* Assigned task:
Each line below should be set down again unchanged.

=======

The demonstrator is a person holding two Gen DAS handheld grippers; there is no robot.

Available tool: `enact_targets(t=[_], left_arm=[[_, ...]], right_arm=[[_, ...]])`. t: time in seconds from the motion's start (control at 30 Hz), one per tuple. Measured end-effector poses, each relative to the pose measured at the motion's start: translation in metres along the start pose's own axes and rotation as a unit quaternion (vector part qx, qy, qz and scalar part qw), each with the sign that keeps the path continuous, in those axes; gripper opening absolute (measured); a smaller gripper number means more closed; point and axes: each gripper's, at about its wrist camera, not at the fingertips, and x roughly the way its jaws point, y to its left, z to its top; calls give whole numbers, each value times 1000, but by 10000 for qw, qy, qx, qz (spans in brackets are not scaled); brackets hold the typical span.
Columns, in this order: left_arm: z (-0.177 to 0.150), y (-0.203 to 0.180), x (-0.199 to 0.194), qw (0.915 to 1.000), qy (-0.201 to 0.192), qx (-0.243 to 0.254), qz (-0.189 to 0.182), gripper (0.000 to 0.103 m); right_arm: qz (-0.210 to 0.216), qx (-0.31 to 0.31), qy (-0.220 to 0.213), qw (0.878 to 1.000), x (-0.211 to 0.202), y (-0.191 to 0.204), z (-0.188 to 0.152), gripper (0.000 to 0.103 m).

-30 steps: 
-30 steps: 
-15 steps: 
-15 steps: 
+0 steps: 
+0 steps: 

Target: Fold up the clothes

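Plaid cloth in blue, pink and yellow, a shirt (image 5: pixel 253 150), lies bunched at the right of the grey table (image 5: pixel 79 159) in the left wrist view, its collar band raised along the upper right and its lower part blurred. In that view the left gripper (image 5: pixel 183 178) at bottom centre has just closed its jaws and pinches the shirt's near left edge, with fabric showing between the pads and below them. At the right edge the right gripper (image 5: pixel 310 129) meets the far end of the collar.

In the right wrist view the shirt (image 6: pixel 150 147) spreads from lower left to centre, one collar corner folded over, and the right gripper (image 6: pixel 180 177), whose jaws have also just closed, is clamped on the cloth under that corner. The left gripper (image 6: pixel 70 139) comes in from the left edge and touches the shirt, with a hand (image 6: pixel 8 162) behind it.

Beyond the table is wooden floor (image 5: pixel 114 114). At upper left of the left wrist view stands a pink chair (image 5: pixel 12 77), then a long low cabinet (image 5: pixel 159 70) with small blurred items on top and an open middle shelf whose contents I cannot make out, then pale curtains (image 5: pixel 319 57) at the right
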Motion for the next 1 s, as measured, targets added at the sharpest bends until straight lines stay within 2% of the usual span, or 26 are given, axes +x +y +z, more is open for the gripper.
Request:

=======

* Solution to this task:
The demonstrator is a person holding two Gen DAS handheld grippers; there is no robot.

Available tool: `enact_targets(t=[_], left_arm=[[_, ...]], right_arm=[[_, ...]])`. t: time in seconds from the motion's start (control at 30 Hz), one per tuple. Measured end-effector poses, each relative to the pose measured at the motion's start: translation in metres along the start pose's own axes and rotation as a unit quaternion (vector part qx, qy, qz and scalar part qw), each with the sign that keeps the path continuous, in those axes; gripper opening absolute (measured); a smaller gripper number means more closed; point and axes: each gripper's, at about its wrist camera, not at the fingertips, and x roughly the way its jaws point, y to its left, z to its top; calls give whole numbers, each value times 1000, but by 10000 for qw, qy, qx, qz (spans in brackets are not scaled); brackets hold the typical span.
Columns, in this order: left_arm: z (-0.177 to 0.150), y (-0.203 to 0.180), x (-0.199 to 0.194), qw (0.915 to 1.000), qy (-0.201 to 0.192), qx (-0.243 to 0.254), qz (-0.189 to 0.182), gripper (0.000 to 0.103 m); right_arm: qz (-0.210 to 0.216), qx (-0.31 to 0.31), qy (-0.220 to 0.213), qw (0.878 to 1.000), x (-0.211 to 0.202), y (-0.191 to 0.204), z (-0.188 to 0.152), gripper (0.000 to 0.103 m).

-30 steps: 
-30 steps: 
-15 steps: 
-15 steps: 
+0 steps: 
+0 steps: 

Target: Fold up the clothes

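Plaid cloth in blue, pink and yellow, a shirt (image 5: pixel 253 150), lies bunched at the right of the grey table (image 5: pixel 79 159) in the left wrist view, its collar band raised along the upper right and its lower part blurred. In that view the left gripper (image 5: pixel 183 178) at bottom centre has just closed its jaws and pinches the shirt's near left edge, with fabric showing between the pads and below them. At the right edge the right gripper (image 5: pixel 310 129) meets the far end of the collar.

In the right wrist view the shirt (image 6: pixel 150 147) spreads from lower left to centre, one collar corner folded over, and the right gripper (image 6: pixel 180 177), whose jaws have also just closed, is clamped on the cloth under that corner. The left gripper (image 6: pixel 70 139) comes in from the left edge and touches the shirt, with a hand (image 6: pixel 8 162) behind it.

Beyond the table is wooden floor (image 5: pixel 114 114). At upper left of the left wrist view stands a pink chair (image 5: pixel 12 77), then a long low cabinet (image 5: pixel 159 70) with small blurred items on top and an open middle shelf whose contents I cannot make out, then pale curtains (image 5: pixel 319 57) at the right
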Motion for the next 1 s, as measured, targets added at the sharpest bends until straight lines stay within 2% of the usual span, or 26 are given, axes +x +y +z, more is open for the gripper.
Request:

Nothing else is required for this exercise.